J’ai dit que la réunion ne m’avait pas impressionné. Pourtant, je voyais des hommes que j’avais connus comme de bons ivrognes travailleurs, apparemment sensés, mais j’ignorais comment m’intégrer à eux. Je suis rentré à la maison, je suis demeuré abstinent pendant quelques jours, mais j’ai rapidement repris ma consommation régulière d’alcool chaque jour.

Six mois plus tard, après une superbe cuite, en larmes et totalement démuni, je me suis rendu chez le médecin. Il m’a soigné et m’a fait conduire à la maison d’un de mes parents. Je lui ai dit que j’étais prêt pour le remède, le seul remède. Il m’a envoyé deux membres. Ils ont été gentils avec moi, m’ont raconté ce qu’ils avaient vécu et comment ils avaient gagné leur bataille contre l’alcool. Ils m’ont clairement dit que je devais chercher Dieu que je devais lui exposer mon cas et lui demander de l’aide. J’avais depuis longtemps oublié la prière. Je crois bien que ma première prière sincère a dû sembler bien faible. Je n’ai pas ressenti de changement subit, et je n’ai pas immédiatement cessé d’avoir soif, mais j’ai commencé à apprécier mes rencontres avec ces gens et j’ai commencé à remplacer mon habitude d’alcool par quelque chose qui m’a aidé au plus haut point. Chaque matin, je lisais un chapitre de la Bible et je demandais à Dieu de me protéger du-rant la journée.

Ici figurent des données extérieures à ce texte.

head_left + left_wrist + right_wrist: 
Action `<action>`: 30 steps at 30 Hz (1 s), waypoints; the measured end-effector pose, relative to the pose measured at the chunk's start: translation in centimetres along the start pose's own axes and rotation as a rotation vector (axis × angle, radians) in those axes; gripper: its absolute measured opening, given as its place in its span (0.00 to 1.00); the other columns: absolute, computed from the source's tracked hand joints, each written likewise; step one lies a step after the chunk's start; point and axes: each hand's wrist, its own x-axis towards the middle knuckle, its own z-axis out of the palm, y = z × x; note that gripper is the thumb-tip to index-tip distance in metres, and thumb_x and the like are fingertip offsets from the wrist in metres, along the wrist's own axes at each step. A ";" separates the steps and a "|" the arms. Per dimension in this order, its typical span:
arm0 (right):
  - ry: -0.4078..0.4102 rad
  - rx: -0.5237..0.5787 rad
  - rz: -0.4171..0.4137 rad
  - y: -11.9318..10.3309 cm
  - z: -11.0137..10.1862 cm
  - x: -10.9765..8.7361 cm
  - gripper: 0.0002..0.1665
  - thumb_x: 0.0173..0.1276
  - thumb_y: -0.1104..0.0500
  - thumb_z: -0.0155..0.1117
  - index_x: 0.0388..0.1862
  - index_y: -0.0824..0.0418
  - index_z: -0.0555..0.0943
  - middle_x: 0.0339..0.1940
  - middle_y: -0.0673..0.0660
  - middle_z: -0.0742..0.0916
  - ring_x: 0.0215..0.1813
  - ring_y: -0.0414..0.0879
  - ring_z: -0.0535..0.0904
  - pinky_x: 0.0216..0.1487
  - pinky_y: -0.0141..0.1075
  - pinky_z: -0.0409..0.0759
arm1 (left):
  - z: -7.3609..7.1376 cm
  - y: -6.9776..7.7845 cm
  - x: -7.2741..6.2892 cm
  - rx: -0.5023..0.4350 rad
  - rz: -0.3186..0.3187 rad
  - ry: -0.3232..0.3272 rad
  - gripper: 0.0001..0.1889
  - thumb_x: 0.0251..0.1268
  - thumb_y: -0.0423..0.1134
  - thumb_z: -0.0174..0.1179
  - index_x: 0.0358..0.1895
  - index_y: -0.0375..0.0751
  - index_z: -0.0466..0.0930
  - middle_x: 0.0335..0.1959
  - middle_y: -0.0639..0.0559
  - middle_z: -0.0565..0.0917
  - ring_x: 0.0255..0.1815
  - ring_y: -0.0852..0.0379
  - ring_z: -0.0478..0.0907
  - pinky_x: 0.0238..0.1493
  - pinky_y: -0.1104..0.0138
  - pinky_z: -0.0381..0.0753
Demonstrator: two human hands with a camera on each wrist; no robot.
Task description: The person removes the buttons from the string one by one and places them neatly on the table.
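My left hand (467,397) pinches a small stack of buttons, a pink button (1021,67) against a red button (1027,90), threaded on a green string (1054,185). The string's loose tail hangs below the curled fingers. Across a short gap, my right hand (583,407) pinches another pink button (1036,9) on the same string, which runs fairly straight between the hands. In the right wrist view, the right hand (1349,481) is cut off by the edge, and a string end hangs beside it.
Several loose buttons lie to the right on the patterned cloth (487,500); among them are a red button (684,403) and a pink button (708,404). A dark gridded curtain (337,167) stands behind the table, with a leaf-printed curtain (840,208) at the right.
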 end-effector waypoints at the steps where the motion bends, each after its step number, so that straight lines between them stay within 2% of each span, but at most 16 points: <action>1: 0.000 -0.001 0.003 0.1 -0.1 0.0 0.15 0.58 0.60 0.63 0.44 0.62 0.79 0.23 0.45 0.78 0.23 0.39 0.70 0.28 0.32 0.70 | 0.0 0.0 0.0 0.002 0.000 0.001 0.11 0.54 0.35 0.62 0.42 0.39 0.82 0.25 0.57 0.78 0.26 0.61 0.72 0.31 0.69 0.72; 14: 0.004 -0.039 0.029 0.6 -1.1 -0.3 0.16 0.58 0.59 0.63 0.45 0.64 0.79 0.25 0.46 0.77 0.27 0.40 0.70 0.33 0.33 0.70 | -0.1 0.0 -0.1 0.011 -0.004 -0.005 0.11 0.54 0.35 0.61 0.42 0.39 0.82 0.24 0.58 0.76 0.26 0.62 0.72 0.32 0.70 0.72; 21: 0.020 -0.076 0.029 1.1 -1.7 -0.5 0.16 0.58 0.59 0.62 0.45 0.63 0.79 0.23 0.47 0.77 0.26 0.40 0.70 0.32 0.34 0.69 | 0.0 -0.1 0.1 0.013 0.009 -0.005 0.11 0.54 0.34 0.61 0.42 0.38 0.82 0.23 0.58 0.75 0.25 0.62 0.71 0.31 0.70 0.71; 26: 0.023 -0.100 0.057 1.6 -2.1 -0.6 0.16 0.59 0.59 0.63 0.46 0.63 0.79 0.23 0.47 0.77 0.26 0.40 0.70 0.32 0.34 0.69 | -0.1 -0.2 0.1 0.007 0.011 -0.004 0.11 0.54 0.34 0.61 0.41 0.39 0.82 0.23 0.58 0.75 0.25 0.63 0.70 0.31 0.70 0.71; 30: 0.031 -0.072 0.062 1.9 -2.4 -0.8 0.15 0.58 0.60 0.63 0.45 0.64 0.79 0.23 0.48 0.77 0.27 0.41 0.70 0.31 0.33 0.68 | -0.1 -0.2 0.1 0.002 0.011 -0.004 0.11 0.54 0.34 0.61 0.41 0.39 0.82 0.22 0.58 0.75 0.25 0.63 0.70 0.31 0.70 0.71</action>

Je veux parler d’une autre chose, une chose très importante. Je crois qu’il aurait été bien plus difficile de rentrer dans le droit chemin si je n’avais pas immédiatement été mis à contribution. Je ne parle pas de mon métier de vendeur. Je parle de quelque chose qui est nécessaire à mon bonheur continu. Pendant que je tentais avec difficulté de reprendre mon métier de vendeur, le médecin m’a demandé d’aller voir un autre alcoolique qui était hospitalisé. Le médecin m’a simplement demandé de raconter mon histoire. Je l’ai fait, probablement très mal, mais aussi simplement et aussi sérieusement que je l’ai pu.

Je suis abstinent depuis deux ans, grâce au fait que j’ai confié ma volonté à une Puissance supérieure, et rien d’autre. Cela ne s’est pas fait d’un seul coup. C’est devenu une tâche quotidienne, il le fallait. Chaque jour, j’ai de nouvelles forces et je n’ai jamais atteint le point où j’ai eu envie de dire : « Merci, mon Dieu. Je crois que je suis capable de ramer seul désormais. » J’en suis reconnaissant.

J’ai repris la vie commune avec ma femme, je réussis bien en affaires et je paie mes dettes au meilleur de mes capacités. J’aimerais trouver de meilleurs mots pour raconter mon histoire. Mes anciens amis et employeurs sont étonnés et voient en moi la preuve vivante que la solution que j’ai appliquée donne des résultats. J’ai été privilégié d’être entouré d’amis qui étaient prêts à m’aider, mais je crois fermement que tout homme peut atteindre le même résultat s’il y consacre sincèrement ses efforts et fait la volonté de Dieu.